Time-Unified Diffusion Policy with Action Discrimination for Robotic Manipulation
- URL: http://arxiv.org/abs/2506.09422v1
- Date: Wed, 11 Jun 2025 06:11:49 GMT
- Title: Time-Unified Diffusion Policy with Action Discrimination for Robotic Manipulation
- Authors: Ye Niu, Sanping Zhou, Yizhe Li, Ye Den, Le Wang,
- Abstract summary: We present Time-Unified Diffusion Policy (TUDP), which utilizes action recognition capabilities to build a time-unified denoising process.<n>Our method achieves state-of-the-art performance on RLBench with the highest success rate of 82.6% on a multi-view setup and 83.8% on a single-view setup.

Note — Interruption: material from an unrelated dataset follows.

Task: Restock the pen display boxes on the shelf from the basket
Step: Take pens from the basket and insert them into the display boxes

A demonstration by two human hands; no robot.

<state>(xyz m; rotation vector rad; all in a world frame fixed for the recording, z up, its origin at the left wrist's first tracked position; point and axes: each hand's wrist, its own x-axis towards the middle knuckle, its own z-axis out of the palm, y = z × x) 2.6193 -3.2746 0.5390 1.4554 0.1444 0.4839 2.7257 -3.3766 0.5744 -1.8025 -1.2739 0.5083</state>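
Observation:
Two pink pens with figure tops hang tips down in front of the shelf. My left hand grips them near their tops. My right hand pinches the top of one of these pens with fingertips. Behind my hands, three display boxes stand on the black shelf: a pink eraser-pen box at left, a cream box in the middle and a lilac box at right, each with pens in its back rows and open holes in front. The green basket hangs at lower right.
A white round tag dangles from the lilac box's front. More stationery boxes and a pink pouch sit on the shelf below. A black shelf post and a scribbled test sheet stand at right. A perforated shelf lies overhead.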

- Score: 19.449168375853347
- License: http://arxiv.org/licenses/nonexclusive-distrib/1.0/
- Abstract: In many complex scenarios, robotic manipulation relies on generative models to estimate the distribution of multiple successful actions. As the diffusion model has better training robustness than other generative models, it performs well in imitation learning through successful robot demonstrations. However, the diffusion-based policy methods typically require significant time to iteratively denoise robot actions, which hinders real-time responses in robotic manipulation. Moreover, existing diffusion policies model a time-varying action denoising process, whose temporal complexity increases the difficulty of model training and leads to suboptimal action accuracy. To generate robot actions efficiently and accurately, we present the Time-Unified Diffusion Policy (TUDP), which utilizes action recognition capabilities to build a time-unified denoising process. On the one hand, we build a time-unified velocity field in action space with additional action discrimination information. By unifying all timesteps of action denoising, our velocity field reduces the difficulty of policy learning and speeds up action generation. On the other hand, we propose an action-wise training method, which introduces an action discrimination branch to supply additional action discrimination information. Through action-wise training, the TUDP implicitly learns the ability to discern successful actions to better denoising accuracy. Our method achieves state-of-the-art performance on RLBench with the highest success rate of 82.6% on a multi-view setup and 83.8% on a single-view setup. In particular, when using fewer denoising iterations, TUDP achieves a more significant improvement in success rate. Additionally, TUDP can produce accurate actions for a wide range of real-world tasks.